Мать смотрела на Галину с нескрываемым раздражением.
– Кто это? – жестко спросила она.
– Не представились, сказали, что подъедут, – пожала плечами Галина, – Сережкой интересовались.
– Что он еще натворил? – подозрительно спросила Екатерина Николаевна.
– Откуда мне знать?
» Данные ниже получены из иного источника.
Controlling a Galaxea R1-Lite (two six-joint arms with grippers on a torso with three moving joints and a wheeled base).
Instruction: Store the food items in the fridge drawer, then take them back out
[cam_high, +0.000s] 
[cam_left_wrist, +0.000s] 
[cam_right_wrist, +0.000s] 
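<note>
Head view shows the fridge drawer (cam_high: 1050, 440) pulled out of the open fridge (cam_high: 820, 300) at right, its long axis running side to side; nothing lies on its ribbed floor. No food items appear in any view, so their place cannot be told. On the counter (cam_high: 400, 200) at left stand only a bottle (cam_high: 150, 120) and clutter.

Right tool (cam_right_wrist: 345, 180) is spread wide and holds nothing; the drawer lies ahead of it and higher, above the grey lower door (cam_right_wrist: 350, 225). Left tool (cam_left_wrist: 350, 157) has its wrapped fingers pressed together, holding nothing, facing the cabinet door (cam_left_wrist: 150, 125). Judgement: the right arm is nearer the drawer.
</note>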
Ты же знаешь, – испустила Галя нетерпеливый вздох – отрицательная энергетика матери превращала последнюю из союзницы, которой можно пожаловаться на нерадивого мужа, во врага, – он сейчас не пьет…
– Давно ли? – едко спросила Екатерина Николаевна. – Ты из-за него с карьерой распрощалась, посвятила ему всю себя, а он на тебя плюет, таскается неведомо где! Вот опять что-то натворил!
Один раз Стрелков попал в ментовку за участие в пьяной драке. Этот случай сослужил Екатерине Николаевне неоценимую службу – с того момента у нее была возможность упоминать об инциденте всякий раз, когда она кипела против зятя возмущением. А кипела она почти всегда. Поэтому, откровенно говоря, эта ее цитата набила оскомину. В тот миг, когда она заикалась об этой драке, да еще о том, что Сергей, непутевый, жестокий нахал бросил жену и дочь от первого брака, ибо почувствовал зуд в штанах (так Екатерина Николаевна презрительно именовала сексуальную страсть), Галя ее терпеть не могла и еле сдерживалась, чтобы не закричать на нее. Порой Екатерина Николаевна пыталась завуалировать свое негативное отношение к Сергею, напуская на себя подчеркнуто любезный вид. Ее гримасы и ужимки, также как и ласковые слова выглядели фальшиво и топорно, оскорбляли самолюбие Гали. Галина чувствовала, что мать лицемерит, и впадала по этому поводу в депрессию, следовавшую за приступом жуткого раздражения на весь мир.